Is Spinal Anesthesia with Low Dose Lidocaine Better than Sevoflorane Anesthesia in Patients Undergoing Hip Fracture Surgery

Document Type : RESEARCH PAPER

Authors

1 Anesthesiology Research Center, Guilan University of Medical Sciences (GUMS), Rasht, Iran

2 Orthopedic Research Center, Guilan University of Medical Sciences (GUMS), Rasht, Iran

3 Shahid Beheshti University of Medical Sciences (SBUMC), Tehran, Iran

Abstract

Background: To evaluate general anesthesia with sevoflurane vs spinal anesthesia with low dose lidocaine 5% on
hemodynamics changes in patients undergoing hip fracture surgery.
Methods: In this randomized double blind trial 100 patients (50 patients in each group) older than 60 years under
hip surgery were randomized in general anesthesia with sevoflurane and spinal anesthesia with lidocaine 5%.
Hemodynamic changes including mean arterial pressure (MAP) and heart rate, blood loss, pain severity, nausea and
vomiting and opioids consumption were compared in two groups.
Results: During surgery, difference between two groups regarding changes in mean arterial pressure was not
significant, but the changes in heart rate were significantly different.

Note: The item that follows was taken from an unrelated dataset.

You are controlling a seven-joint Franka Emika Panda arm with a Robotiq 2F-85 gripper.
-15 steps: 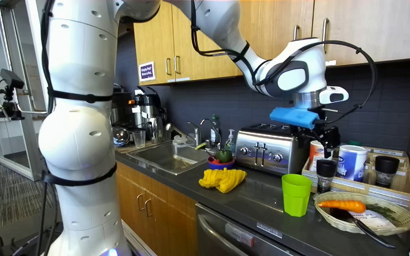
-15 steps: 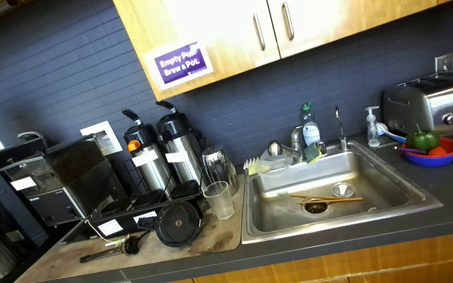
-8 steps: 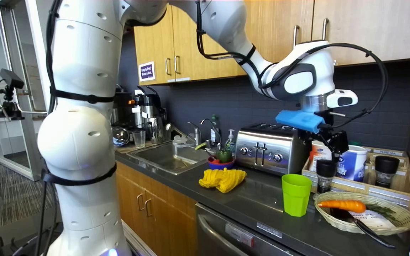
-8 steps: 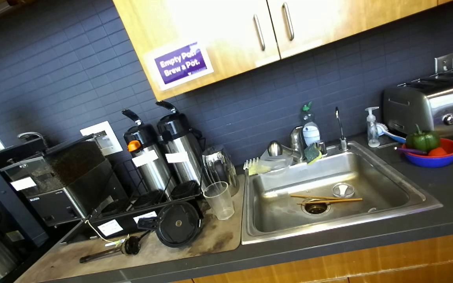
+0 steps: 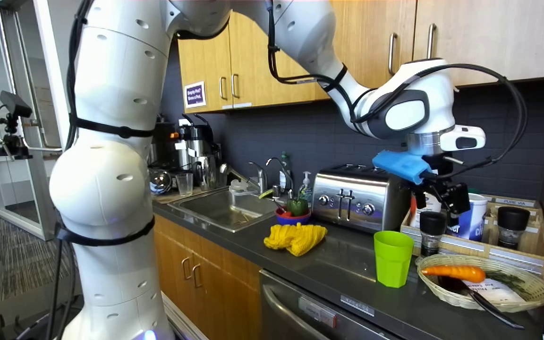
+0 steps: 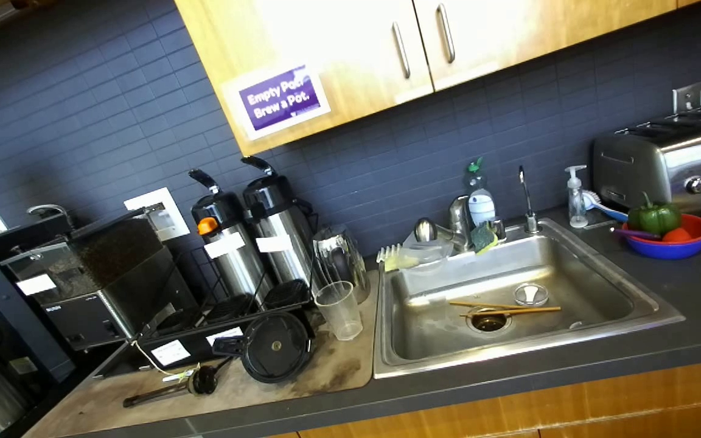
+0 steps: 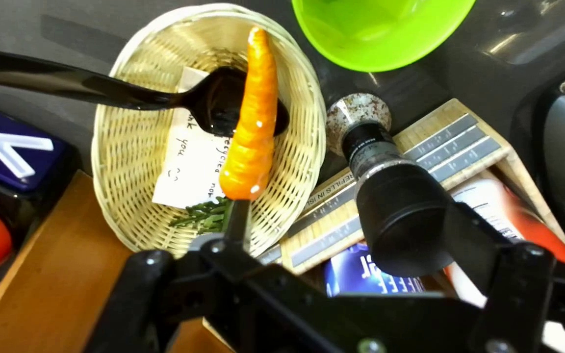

Mean arterial pressure changes during recovery
between two groups were significantly different. But there was no significant difference in heart rate changes. Bleeding
in the sevoflurane group was significantly more than spinal group (513.ml vs. 365 ml). Moreover, AS Score, opioid
consumption, and the nausea and vomiting in spinal anesthesia group was significantly lower than the sevoflurane
group.
Conclusion: We showed that general anesthesia with sevoflurane and spinal anesthesia with low dose lidocaine 5%
have comparable effects on hemodynamics changes in patients undergoing hip fracture surgery. However postoperative
pain score, vomiting and morphine consumption in patients with spinal anesthesia were lower than general anesthesia.